We've been studying the characteristics of parallel network traffic between two clusters communicating across high speed, long distance links. This type of traffic is becoming more commonplace as retailers, banks and government agencies start using multiple data centers for their applications. The move towards multiple data centers is driven both by a desire (or regulatory requirement) for disaster tolerance, the need to reduce latency to end users, or simple economics - running multiple data centers may be easier than running one larger one.

Experimental Setup

The experimental study was run between two TeraGrid sites at multiple dates in January-March 2007. Teragrid is a fully operational, nationwide collection of super computers and high performance clusters, inter-connected by > 10Gbps networks.

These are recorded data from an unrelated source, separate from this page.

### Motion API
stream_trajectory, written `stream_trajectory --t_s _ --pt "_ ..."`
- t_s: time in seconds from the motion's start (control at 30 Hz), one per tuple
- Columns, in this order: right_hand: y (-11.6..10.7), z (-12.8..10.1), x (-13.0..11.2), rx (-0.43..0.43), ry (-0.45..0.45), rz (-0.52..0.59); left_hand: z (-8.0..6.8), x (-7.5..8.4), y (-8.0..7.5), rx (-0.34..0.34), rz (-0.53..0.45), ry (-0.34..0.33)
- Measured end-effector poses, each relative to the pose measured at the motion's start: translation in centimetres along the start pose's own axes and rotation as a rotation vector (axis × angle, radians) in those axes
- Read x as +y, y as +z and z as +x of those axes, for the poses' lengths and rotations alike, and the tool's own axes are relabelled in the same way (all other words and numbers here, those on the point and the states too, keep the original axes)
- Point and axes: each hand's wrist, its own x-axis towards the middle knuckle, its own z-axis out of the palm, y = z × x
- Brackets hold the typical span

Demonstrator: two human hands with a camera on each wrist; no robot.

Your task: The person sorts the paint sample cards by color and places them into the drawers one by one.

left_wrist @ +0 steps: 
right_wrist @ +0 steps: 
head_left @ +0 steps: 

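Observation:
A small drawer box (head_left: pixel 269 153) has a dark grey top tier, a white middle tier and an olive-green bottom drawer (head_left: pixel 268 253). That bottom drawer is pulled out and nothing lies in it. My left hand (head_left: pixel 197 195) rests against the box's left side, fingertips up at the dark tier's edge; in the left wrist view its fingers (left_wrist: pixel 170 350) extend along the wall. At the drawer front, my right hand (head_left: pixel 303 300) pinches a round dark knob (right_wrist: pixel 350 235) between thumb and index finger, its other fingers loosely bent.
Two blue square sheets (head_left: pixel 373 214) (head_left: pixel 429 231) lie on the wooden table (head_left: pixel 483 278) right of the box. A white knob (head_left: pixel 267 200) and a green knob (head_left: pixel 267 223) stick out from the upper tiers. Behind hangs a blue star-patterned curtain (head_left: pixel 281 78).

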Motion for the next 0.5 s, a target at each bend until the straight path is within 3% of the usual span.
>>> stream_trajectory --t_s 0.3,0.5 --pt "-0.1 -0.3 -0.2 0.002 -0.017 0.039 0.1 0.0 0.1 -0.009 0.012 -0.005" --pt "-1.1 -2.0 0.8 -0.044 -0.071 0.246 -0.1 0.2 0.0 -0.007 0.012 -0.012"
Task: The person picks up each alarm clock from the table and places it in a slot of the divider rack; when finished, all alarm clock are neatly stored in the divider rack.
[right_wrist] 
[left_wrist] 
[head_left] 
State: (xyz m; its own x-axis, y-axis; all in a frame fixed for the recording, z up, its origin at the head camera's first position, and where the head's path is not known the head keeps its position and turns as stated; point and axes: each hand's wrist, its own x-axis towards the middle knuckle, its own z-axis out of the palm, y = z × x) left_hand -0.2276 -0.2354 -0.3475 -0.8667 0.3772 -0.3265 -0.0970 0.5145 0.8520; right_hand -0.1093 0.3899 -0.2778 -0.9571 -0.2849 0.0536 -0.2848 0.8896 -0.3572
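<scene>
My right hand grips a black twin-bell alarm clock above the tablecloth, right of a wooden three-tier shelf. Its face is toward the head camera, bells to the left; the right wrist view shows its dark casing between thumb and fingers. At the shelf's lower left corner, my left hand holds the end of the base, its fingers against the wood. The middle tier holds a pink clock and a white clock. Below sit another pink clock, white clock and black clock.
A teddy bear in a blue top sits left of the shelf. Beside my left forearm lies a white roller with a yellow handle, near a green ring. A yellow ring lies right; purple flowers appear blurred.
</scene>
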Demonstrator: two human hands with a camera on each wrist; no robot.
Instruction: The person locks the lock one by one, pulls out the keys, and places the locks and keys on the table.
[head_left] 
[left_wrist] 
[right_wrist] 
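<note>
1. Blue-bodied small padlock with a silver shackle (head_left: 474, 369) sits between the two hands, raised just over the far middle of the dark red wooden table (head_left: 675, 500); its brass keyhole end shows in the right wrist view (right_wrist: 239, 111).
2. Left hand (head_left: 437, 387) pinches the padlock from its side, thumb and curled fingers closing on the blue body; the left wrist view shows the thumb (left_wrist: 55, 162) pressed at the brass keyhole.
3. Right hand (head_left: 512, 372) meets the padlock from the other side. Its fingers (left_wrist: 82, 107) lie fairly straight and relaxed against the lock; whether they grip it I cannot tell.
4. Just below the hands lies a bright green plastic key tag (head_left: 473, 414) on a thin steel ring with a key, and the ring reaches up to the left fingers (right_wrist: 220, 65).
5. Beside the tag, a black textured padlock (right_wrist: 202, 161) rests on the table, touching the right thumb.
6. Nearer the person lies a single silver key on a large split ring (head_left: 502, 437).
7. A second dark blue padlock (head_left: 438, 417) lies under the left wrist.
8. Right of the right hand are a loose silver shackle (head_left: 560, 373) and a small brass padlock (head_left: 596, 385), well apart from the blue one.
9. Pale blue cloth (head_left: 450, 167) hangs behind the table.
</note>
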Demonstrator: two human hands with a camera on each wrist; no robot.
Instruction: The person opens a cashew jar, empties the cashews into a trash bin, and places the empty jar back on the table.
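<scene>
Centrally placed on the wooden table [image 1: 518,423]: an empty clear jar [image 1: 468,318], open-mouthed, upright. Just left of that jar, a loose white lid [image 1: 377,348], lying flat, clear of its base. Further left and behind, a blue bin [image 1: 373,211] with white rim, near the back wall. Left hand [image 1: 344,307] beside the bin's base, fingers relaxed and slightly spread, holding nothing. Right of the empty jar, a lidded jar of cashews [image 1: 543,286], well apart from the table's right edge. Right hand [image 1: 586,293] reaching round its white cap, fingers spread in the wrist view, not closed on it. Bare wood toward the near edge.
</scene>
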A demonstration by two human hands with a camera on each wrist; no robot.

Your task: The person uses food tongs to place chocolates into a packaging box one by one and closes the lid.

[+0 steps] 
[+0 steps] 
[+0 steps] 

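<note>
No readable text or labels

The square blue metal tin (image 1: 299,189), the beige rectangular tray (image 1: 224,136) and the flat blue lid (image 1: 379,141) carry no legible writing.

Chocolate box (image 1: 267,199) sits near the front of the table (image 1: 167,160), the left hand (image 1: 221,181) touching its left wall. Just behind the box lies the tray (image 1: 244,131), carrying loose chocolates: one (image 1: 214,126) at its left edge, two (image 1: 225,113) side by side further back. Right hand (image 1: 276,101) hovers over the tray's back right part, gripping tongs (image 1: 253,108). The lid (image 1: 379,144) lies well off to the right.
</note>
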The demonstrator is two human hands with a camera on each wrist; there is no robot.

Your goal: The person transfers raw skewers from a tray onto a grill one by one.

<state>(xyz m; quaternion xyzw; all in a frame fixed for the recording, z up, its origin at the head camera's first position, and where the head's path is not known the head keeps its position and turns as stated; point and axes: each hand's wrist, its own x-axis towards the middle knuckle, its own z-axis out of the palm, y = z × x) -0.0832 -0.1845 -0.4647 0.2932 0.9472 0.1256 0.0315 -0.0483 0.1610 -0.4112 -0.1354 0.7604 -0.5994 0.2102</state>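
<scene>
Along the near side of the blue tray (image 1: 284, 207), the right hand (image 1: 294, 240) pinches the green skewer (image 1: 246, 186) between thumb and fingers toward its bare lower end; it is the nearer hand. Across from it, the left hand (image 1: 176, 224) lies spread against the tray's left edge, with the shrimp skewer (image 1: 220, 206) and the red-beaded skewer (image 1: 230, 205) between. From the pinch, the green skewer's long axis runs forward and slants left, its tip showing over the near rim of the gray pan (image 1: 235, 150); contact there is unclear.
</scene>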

The two clusters chosen for our experiments was hosted at the San Diego Supercomputer Center in California, and the National Center for Supercomputing Applications in Illinois. The two sites are roughly 1679 miles (2703 km) apart. During the experiments we measured an average RTT of around 60ms

The experiments were run with between 2 and 16 nodes at each site. Each node is an Intel Xeon equipped with 1Gbps ethernet and 4Gpbs Myrinet connections (the latter is used by the cluster internal storage area network) with at least 4GB of RAM and was dedicated to the experiment. The nodes at each site are interconnected with a Cisco [[big honking thing - check]] with an internal switching capacity of [[verify]] Gbps. With the nodes being switched, the inter-cluster cross traffic from other users should be minimal.

The following is a snapshot of the network backbone (including the network throughput) connecting the SDSC and NCSA sites during one of our experiments. The network path is: SDSC->LA->Denver->Chicago->NCSA. TeraGrid Network Traffic Map Snapshot

For traffic generation I had to hack iperf version 2 slightly to record trains of losses on the link. I used 2 main traffic types: Parallel and Single Receiver. In the Parallel setup I paired a single sender node in SDSC with a single receiver node at NCSA, and then varied the number of pairs. In the Single receiver case I picked a single receiver at NCSA, and then varied the number of sender nodes at SDSC connected to that single receiver node. These two scenarios should capture the most common communication patterns between clusters of machines.